Feeney was everything his office sanctuary was not-untidy, with hair forever straggling over his collar and his shirttail always slipping out of baggy khakis. He ate only those foods that could be purchased within fifty yards of the courthouse, a self-imposed restriction guaranteeing a steady diet of hot dogs, which had added a slight paunch to his lanky frame now that he was in his forties. Once a month he shaved, usually on the day he went in to file his expense account. He had been at the newspaper for almost three years, and most of his coworkers were not sure what he looked like. He preferred it that way.

"Darlin' Tess-what can I do for you? Are you going to run around again with a man's coat over your head? I didn't get a chance to see that, but it's the talk of the courthouse."

"Next time I'll tip you off. Today I just want to figure out how to track down an individual asbestos plaintiff."

"What do you know about him?"

"He's an elderly man."

"You've really narrowed it down. Next I guess you're going to tell me he worked at the shipyards."

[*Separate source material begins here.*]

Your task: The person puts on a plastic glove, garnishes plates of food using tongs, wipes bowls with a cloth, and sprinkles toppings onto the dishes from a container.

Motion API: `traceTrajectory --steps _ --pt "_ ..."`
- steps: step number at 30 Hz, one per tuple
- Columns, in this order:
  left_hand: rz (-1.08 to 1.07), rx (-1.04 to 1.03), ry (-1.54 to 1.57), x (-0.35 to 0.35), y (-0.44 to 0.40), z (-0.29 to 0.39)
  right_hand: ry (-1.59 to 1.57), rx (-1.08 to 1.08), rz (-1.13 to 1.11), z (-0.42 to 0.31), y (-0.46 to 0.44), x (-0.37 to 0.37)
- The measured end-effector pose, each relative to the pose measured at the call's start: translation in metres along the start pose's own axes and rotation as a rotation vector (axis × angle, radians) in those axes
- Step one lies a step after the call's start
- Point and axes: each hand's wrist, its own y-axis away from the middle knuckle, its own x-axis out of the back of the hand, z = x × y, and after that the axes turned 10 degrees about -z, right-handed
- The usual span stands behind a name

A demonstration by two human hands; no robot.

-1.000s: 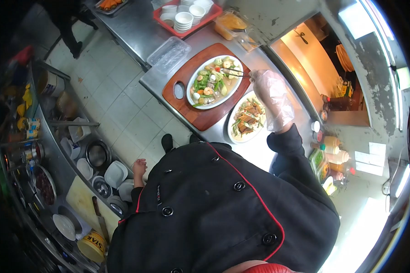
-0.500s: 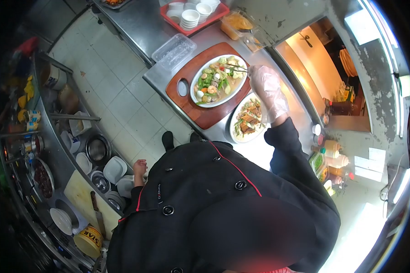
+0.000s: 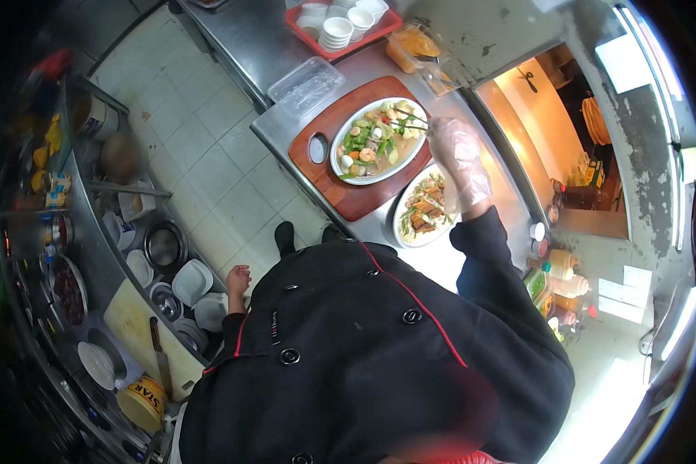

Accustomed to Feeney's sarcasm, Tess pulled out the clipping and consulted it. "He was awarded $850,000 in one of the last nonconsolidated trials, whatever that means. And Sims-Kever was the only defendant, at least in his case."

"That's a start." The keyboard still in his lap, Feeney tapped in the command for the Beacon-Light's library system. "Luckily I got a hard drive. A lot of the bureaus don't have the library hookup, but I told 'em I did too much deadline work not to have access."

"It keeps you out of the building, right?"

"You got it. Now I'm trying to convince them to give me my own Lexis/Nexis account. But they keep bitching about the invoice I put in for a microwave. Damn, the system's slow today." He punched the keys viciously and, eventually, a form appeared on the screen, requesting information for a search. Feeney typed: "Sims-Kever" and "asbestos."

"I'm gonna put in a time line," he explained to Tess as he jabbed at the keys with two fingers. "They consolidated all the asbestos cases into one big trial a few years back, trying to free up the courts, but before that there were dozens every year. I'm going to tell the computer to search before consolidation."

He pushed a button. Ninety-seven items found, the computer replied.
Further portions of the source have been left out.